• RECORDS FOR THE EXERCISE
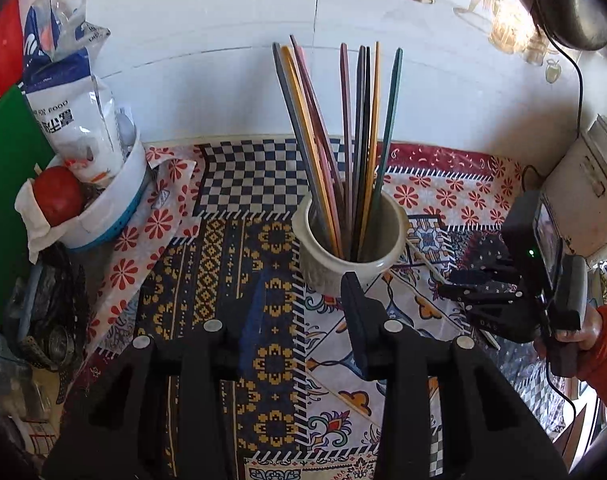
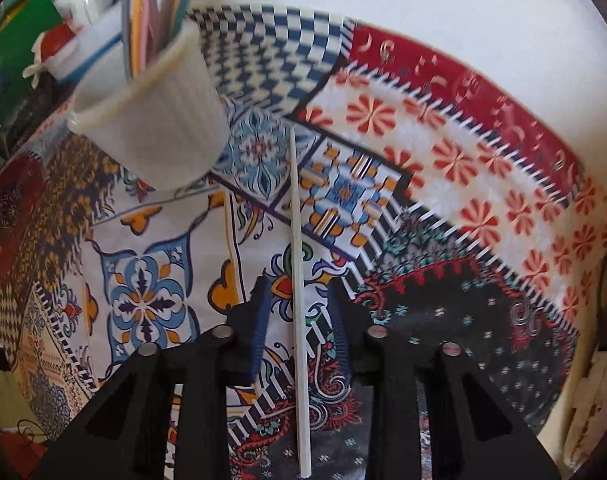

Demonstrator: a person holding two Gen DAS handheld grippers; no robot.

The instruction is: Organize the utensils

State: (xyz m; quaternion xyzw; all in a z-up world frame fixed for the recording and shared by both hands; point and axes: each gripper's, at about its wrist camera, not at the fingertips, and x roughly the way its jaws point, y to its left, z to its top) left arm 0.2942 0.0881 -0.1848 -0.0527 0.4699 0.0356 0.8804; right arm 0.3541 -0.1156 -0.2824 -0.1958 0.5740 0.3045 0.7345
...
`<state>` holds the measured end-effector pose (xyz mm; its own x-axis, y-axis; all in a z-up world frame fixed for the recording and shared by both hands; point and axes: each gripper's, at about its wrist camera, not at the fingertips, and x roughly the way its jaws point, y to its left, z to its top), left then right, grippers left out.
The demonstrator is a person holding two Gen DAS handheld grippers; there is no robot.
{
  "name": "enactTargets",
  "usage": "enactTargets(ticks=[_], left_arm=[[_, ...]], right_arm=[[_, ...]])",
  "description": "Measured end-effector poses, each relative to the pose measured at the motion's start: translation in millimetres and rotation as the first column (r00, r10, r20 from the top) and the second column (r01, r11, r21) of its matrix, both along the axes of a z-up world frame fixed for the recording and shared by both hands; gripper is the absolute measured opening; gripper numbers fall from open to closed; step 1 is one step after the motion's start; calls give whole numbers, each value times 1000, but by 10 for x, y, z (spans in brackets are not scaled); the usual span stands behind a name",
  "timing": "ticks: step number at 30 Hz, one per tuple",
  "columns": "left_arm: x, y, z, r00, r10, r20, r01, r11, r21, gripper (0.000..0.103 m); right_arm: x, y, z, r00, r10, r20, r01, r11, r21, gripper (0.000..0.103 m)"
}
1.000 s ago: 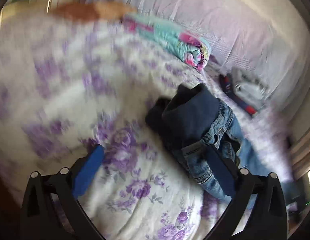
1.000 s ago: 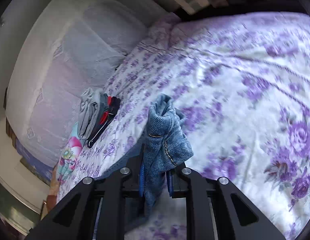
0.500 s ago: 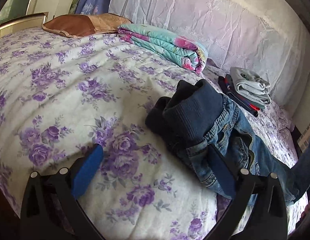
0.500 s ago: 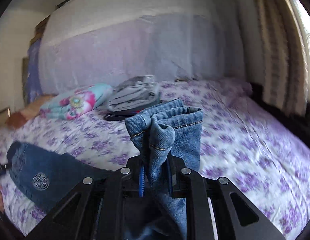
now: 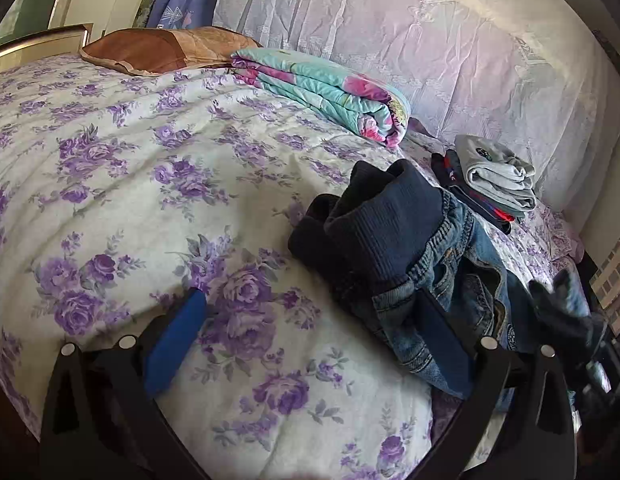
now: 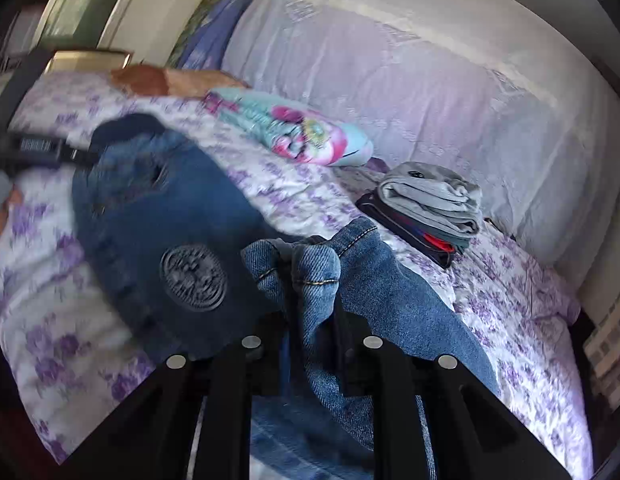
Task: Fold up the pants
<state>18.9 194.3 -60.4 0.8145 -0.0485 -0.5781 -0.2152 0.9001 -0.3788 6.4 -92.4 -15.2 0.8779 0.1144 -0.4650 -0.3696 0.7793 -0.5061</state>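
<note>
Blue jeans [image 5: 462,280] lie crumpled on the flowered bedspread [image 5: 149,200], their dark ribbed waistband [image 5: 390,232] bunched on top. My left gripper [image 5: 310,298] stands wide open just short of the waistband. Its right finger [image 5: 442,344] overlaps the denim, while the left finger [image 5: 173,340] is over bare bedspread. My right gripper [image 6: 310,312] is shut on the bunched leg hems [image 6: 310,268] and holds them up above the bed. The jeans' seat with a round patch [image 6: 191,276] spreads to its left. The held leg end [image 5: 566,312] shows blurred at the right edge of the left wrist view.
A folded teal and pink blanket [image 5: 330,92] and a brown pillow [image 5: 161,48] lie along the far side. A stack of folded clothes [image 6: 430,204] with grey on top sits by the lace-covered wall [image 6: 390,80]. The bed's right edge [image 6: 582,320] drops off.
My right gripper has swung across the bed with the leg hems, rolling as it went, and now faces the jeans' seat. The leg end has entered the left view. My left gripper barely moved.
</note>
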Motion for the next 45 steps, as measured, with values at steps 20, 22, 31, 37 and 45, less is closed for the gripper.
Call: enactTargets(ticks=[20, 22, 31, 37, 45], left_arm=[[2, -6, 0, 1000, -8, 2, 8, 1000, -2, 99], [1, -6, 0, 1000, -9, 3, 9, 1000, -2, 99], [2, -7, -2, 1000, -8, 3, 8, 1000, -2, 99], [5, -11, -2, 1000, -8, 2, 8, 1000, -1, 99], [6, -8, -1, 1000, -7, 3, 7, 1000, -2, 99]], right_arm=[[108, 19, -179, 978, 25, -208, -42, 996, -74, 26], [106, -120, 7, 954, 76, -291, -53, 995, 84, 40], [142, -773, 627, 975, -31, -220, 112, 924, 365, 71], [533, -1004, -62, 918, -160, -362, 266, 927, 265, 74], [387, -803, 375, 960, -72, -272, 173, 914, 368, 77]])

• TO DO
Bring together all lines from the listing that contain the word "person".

• EXPECTED ANSWER
Demonstrator: a person holding two Gen DAS handheld grippers; no robot.
The demonstrator is a person holding two Gen DAS handheld grippers; there is no robot.

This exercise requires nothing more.